▸ **What to produce**
Count every line below that holds the word "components", and give the number with no other words.

▸ **Extracted information**
================================

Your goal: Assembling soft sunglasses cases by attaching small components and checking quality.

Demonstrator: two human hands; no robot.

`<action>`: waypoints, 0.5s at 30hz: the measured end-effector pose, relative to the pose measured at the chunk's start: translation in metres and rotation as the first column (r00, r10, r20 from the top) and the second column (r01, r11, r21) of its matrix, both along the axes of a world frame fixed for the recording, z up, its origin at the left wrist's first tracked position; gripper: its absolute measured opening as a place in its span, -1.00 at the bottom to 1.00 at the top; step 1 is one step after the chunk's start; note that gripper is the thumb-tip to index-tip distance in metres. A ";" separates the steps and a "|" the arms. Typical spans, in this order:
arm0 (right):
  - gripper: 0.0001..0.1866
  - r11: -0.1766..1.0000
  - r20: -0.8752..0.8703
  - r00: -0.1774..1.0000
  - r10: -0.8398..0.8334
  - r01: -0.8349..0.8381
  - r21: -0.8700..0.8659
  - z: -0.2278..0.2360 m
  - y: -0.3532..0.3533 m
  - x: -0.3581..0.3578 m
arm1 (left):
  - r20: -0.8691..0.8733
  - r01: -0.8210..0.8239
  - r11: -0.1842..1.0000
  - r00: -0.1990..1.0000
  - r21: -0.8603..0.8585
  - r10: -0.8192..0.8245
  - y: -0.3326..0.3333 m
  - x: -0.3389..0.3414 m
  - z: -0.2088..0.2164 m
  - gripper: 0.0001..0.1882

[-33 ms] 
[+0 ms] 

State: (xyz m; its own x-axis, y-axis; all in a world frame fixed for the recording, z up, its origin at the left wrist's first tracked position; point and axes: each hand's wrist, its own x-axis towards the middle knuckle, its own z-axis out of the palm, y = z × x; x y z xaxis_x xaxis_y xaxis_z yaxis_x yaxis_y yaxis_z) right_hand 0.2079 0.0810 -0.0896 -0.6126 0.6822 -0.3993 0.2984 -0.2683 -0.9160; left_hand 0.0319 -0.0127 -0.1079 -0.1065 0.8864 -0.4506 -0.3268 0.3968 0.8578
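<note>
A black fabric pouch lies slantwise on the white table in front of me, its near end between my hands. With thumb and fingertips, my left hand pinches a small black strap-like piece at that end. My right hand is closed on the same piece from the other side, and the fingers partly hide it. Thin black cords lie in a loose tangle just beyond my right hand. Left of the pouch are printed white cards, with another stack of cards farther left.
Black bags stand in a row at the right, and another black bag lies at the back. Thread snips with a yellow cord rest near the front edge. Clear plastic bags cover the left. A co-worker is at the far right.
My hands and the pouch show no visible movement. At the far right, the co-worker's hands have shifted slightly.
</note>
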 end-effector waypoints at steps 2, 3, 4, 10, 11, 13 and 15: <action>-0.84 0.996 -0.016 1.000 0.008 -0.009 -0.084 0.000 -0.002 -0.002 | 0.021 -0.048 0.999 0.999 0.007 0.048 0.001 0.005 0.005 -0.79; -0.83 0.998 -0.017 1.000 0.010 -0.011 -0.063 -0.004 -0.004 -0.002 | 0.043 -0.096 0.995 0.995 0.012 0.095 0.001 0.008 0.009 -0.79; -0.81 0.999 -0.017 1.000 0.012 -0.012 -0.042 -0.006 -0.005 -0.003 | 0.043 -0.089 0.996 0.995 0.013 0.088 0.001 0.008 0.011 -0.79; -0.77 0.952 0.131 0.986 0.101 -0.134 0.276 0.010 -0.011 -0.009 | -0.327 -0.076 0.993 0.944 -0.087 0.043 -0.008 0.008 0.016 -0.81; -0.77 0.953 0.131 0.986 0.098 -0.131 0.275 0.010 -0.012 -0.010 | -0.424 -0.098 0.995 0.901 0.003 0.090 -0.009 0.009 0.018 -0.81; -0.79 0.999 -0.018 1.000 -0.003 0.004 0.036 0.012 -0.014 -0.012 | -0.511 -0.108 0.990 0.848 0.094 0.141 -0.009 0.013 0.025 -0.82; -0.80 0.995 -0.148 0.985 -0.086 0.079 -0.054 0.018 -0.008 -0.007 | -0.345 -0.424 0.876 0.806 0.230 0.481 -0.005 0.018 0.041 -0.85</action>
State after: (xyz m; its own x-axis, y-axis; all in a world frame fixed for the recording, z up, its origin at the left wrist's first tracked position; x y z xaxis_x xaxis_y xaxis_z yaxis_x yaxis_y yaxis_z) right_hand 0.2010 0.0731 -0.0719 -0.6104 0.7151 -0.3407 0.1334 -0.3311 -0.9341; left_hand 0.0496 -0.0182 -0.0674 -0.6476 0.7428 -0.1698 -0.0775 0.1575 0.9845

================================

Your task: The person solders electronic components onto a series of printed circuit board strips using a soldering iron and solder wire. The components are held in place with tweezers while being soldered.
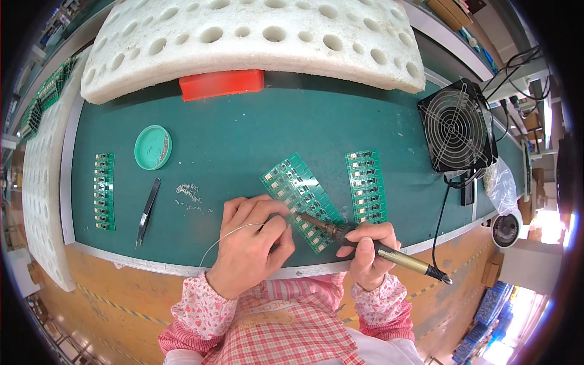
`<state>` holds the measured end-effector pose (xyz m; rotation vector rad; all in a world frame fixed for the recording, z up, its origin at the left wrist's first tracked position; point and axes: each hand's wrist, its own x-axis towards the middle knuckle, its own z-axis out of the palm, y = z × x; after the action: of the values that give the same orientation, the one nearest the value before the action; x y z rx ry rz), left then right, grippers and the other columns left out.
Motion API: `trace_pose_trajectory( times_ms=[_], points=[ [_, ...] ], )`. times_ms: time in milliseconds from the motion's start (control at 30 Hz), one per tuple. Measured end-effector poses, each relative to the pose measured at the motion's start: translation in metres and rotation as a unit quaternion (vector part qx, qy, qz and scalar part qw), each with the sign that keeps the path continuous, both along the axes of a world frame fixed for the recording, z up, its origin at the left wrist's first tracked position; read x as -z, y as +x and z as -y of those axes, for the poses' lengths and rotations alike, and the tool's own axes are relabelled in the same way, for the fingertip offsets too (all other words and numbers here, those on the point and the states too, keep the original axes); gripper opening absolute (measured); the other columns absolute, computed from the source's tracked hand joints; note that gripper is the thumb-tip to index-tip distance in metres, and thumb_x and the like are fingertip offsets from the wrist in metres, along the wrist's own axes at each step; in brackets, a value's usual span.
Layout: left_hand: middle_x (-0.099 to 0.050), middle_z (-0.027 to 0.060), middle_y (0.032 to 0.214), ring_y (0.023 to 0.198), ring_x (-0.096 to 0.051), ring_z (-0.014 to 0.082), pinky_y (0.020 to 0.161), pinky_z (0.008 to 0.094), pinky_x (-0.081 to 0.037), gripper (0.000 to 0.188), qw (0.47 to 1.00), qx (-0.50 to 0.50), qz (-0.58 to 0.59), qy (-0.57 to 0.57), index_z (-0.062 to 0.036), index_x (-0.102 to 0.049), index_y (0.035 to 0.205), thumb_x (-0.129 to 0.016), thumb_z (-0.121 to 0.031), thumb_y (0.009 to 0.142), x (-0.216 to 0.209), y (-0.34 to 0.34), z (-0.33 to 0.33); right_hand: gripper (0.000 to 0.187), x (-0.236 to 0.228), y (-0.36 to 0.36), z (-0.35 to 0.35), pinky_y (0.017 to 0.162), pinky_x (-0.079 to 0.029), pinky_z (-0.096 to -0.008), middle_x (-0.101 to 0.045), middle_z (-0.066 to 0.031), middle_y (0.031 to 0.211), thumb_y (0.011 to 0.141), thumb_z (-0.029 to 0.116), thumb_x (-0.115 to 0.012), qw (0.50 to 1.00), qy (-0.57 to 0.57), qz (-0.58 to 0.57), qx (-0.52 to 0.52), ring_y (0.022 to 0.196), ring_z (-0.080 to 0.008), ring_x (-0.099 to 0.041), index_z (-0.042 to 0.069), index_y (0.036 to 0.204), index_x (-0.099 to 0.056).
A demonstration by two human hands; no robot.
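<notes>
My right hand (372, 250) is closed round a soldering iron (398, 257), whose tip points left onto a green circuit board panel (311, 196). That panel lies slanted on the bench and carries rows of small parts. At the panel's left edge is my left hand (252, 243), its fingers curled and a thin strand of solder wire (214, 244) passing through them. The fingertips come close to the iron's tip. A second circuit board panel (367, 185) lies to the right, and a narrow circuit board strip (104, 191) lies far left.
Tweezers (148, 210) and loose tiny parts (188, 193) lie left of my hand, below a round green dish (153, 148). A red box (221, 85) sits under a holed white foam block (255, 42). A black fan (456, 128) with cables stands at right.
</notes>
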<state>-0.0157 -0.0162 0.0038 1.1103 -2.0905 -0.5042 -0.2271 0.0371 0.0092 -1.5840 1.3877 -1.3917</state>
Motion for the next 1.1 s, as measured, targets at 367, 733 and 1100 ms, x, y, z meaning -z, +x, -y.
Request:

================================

▸ **Result of the task**
2